▸ Problem description
Each line below with the word "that" needs to be copied.

▸ Material provided
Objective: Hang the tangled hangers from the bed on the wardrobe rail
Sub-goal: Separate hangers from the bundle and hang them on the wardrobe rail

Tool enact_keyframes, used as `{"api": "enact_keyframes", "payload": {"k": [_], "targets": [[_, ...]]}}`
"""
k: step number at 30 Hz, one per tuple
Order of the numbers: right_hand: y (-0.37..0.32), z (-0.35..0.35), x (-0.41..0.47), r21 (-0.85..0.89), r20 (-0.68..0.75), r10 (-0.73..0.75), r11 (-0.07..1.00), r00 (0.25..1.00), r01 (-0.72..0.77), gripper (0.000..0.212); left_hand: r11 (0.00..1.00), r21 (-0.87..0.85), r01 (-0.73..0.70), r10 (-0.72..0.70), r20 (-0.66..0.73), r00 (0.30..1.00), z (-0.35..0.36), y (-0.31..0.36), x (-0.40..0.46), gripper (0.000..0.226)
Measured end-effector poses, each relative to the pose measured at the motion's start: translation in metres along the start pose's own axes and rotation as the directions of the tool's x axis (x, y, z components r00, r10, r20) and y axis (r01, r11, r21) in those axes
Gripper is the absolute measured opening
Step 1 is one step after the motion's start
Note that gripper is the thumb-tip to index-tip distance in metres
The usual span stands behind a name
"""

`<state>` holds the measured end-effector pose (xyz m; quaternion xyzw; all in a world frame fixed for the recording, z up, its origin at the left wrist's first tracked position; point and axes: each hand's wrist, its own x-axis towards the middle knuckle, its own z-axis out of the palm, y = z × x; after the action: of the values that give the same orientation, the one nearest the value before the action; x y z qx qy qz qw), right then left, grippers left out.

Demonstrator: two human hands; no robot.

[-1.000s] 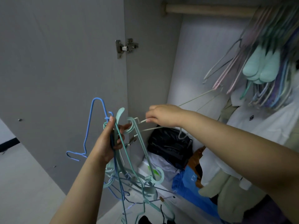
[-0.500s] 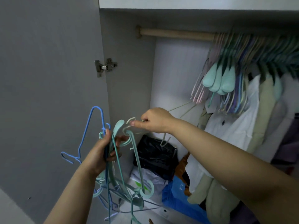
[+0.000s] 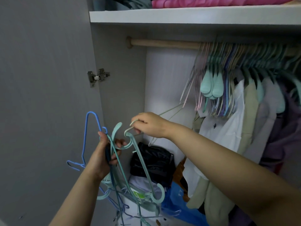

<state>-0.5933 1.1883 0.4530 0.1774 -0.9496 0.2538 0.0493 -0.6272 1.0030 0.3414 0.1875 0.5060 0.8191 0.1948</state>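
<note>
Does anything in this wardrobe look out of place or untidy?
Yes. Clothes and a black bag lie heaped on the wardrobe floor instead of hanging. The left hand holds a tangled bunch of hangers.

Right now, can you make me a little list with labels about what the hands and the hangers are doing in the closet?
left hand: grips a tangled bunch of hangers, teal and blue
right hand: pinches the hook of one pale thin hanger, beside the bunch
rail: wooden, bare at its left end
hung hangers: crowded on the rail's right part, some with clothes
wardrobe door: open, on the left
shelf: above the rail, folded pink fabric on it
wardrobe floor: bags and clothes piled up
</note>
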Motion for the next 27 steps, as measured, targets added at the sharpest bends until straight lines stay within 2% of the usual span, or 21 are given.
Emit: {"api": "enact_keyframes", "payload": {"k": [4,7,11,15,22,27], "targets": [[-0.004,-0.005,-0.001,-0.035,-0.071,-0.003,0.999,0.997,0.001,0.047,0.999,-0.027,-0.041,0.041,0.019,0.999,0.009,0.005,0.004,0.077],[-0.006,-0.01,0.005,-0.079,-0.13,-0.001,0.997,0.991,-0.009,0.043,0.999,-0.012,-0.047,0.047,0.01,0.999,0.017,0.008,0.009,0.083],[-0.002,-0.015,0.019,-0.121,-0.096,0.105,0.986,0.99,-0.117,0.032,0.999,-0.033,-0.025,0.025,0.002,1.0,0.025,0.005,0.014,0.088],[0.0,-0.021,0.02,-0.15,-0.104,0.116,0.98,0.988,-0.131,0.031,0.998,-0.049,-0.05,0.05,-0.009,0.999,0.025,0.002,0.017,0.088],[0.007,-0.022,0.005,-0.215,-0.269,-0.039,0.976,0.962,-0.021,0.019,1.0,-0.011,-0.027,0.027,-0.008,1.0,0.026,-0.006,0.019,0.091],[0.007,-0.01,0.002,-0.345,-0.169,-0.117,0.937,0.979,0.052,0.028,1.0,-0.015,-0.004,0.004,-0.028,1.0,0.031,-0.013,0.018,0.086]]}}
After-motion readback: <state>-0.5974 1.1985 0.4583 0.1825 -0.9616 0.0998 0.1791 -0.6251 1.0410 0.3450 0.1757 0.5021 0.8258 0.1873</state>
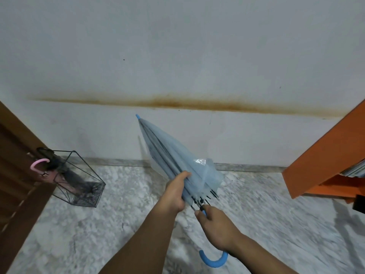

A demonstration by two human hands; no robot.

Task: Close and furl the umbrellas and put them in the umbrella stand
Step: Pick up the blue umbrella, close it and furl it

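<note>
Wire umbrella stand (79, 180) left of left hand (175, 192) held pink-handled umbrella (39, 165) and black umbrella (67, 169), clear blue umbrella (171, 155) collapsed, unfurled, left hand gripped canopy, right hand (217, 228) gripped shaft above blue hook handle.

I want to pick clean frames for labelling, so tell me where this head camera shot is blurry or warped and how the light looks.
Head view: the floor is smeared by motion blur, most at lower right; the wire umbrella stand is soft; the blue umbrella and both hands, left and right, are fairly sharp. Wide-angle bowing tilts the orange shelf and the wooden door inward. Lighting is flat and dim, with no hard shadows.
</note>
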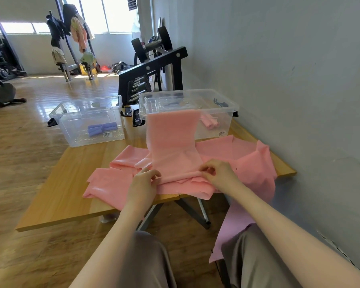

▸ Solution to this problem
Note that gripper is the thumb-tip to index-tip distance in metres
`<state>` holds the measured end-effector pose (xyz m; quaternion xyzw; all in a world frame fixed for the recording, z up, its origin at the left wrist's first tracked position; point and axes: each hand's wrist, its own x-axis towards the middle knuckle, its own z-axis out of the palm, y = z × x; after the action: of the values that give the same orientation, the one nearest the value before the action; x y z qx qy qz qw), right then left, grippers left out.

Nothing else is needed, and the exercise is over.